With the line containing "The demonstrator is" as the final line, restate exactly every line of the data below from the first one onward, and copy no pictures.

_____

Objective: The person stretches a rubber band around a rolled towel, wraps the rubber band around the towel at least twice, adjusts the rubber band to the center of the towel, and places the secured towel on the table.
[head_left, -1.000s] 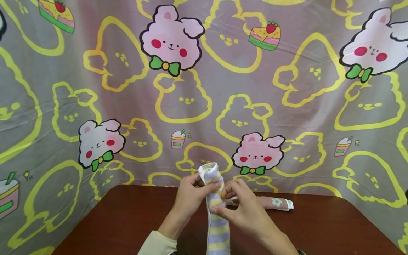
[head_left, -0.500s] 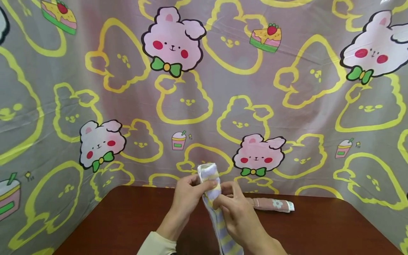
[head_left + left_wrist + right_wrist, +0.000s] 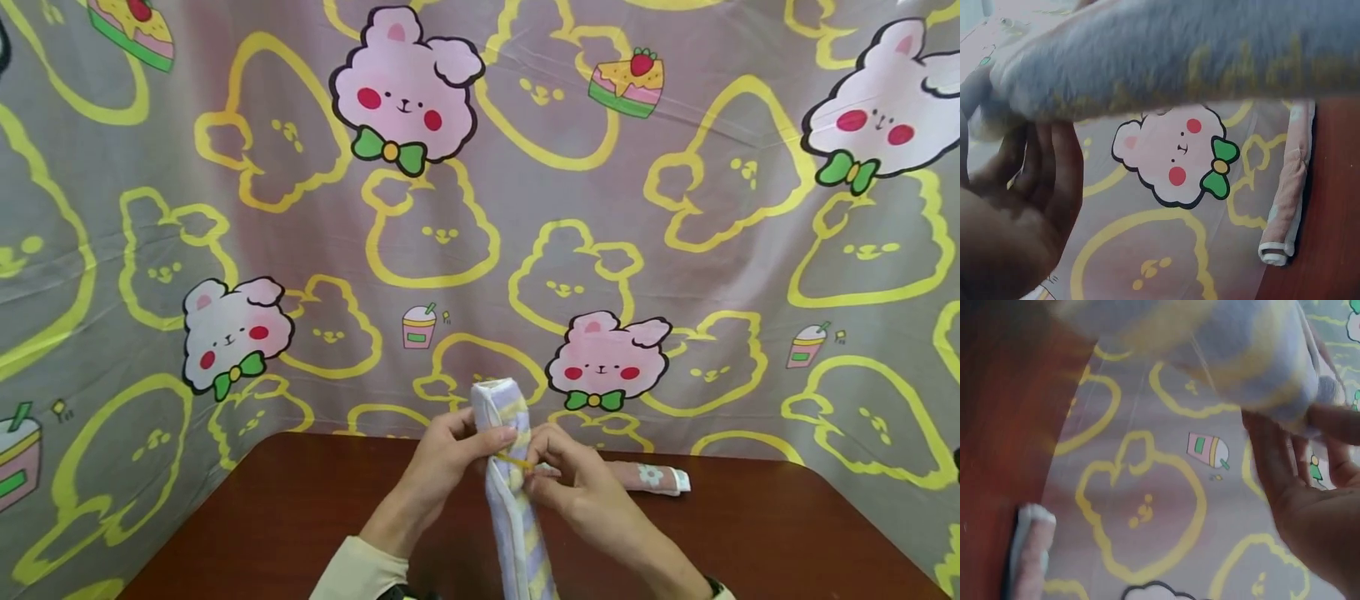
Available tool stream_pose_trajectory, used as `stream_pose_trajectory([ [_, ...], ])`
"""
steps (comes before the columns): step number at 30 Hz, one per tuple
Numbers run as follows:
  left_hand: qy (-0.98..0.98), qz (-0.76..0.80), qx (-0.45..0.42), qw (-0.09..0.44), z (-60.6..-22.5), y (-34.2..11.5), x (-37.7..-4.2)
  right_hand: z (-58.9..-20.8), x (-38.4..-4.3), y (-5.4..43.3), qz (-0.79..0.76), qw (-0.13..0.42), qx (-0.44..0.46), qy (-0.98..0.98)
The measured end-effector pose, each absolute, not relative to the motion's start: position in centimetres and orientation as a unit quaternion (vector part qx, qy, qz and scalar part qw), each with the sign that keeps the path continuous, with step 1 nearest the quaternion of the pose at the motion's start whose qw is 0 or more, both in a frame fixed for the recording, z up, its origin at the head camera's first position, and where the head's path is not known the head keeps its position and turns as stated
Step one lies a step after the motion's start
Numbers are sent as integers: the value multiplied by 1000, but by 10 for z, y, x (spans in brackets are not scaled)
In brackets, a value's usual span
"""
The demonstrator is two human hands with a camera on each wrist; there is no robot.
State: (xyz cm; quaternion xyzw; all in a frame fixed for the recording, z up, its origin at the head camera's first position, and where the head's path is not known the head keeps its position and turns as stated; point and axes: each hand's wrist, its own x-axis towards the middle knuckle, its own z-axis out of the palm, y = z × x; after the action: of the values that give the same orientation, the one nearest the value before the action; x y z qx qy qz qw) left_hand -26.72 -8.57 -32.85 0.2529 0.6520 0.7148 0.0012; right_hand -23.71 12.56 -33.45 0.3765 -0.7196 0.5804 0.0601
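A towel rolled long and narrow, with lavender and yellow stripes and a white edge, stands nearly upright between both hands in the head view. The left hand grips it near its top, thumb across the front. Just below that thumb a thin yellow rubber band crosses the roll. The right hand pinches the band at the towel's right side and draws it outward. In the left wrist view the striped towel spans the top, with the left hand's fingers under it. The towel's lower end leaves the head view.
A second rolled towel, pink with a pale flower and white end, lies on the brown table behind the right hand. A curtain with cartoon bears rises behind and beside the table.
The striped towel has turned so its white edge faces front, its lower end shifting about. The right hand's fingers, earlier close against the roll, now hold the yellow band out to the right.
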Motion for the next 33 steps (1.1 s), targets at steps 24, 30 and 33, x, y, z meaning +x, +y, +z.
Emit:
stream_pose_trajectory([
  [24, 672, 725, 121, -94, -325, -69, -258, -342, -228, 101, 315, 389, 414, -760],
  [30, 653, 736, 174, -50, -330, -75, -266, -337, -233, 111, 450, 273, 390, -756],
  [33, 646, 729, 226, -5, -331, -81, -270, -334, -236, 117, 524, 186, 391, -733],
])
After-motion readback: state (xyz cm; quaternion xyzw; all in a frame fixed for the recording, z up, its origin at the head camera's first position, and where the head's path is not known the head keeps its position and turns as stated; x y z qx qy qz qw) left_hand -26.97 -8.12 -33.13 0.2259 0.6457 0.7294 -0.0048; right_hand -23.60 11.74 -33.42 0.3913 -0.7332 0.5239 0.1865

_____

▶ [REPLY TO THE EXERCISE]:
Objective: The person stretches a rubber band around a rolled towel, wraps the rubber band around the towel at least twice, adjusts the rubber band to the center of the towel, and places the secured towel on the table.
[head_left, -1.000s] 
[head_left, -0.500s] 
[head_left + left_wrist + right_wrist, +0.000s] 
Available tool stream_pose_trajectory, used as `stream_pose_trajectory([ [_, ...], ])`
"""
steps (comes before the columns): step number at 30 Hz, one per tuple
Numbers run as follows:
  left_hand: qy (-0.98..0.98), qz (-0.76..0.80), qx (-0.45..0.42), qw (-0.09..0.44), z (-60.6..-22.5), y (-34.2..11.5), x (-37.7..-4.2)
  right_hand: z (-58.9..-20.8), x (-38.4..-4.3), y (-5.4..43.3), qz (-0.79..0.76), qw (-0.13..0.42), qx (-0.44..0.46), qy (-0.98..0.98)
The measured end-effector pose, each absolute, not relative to the motion's start: position in centimetres and orientation as a unit quaternion (vector part qx, qy, qz and scalar part qw), each with the sign that keeps the path continuous, with step 1 nearest the quaternion of the pose at the motion's start whose qw is 0 or more, both in a frame fixed for the recording, z up, its origin at the head camera's first position, and where the head's path is not known the head keeps its position and turns as stated
Step one lies a step after the motion's start
Numbers are sent as integers: the value multiplied by 1000, but by 10 for z, y, x (spans in brackets are not scaled)
In brackets, a value's usual span
"""
The demonstrator is two human hands with a camera on each wrist; there is no robot.

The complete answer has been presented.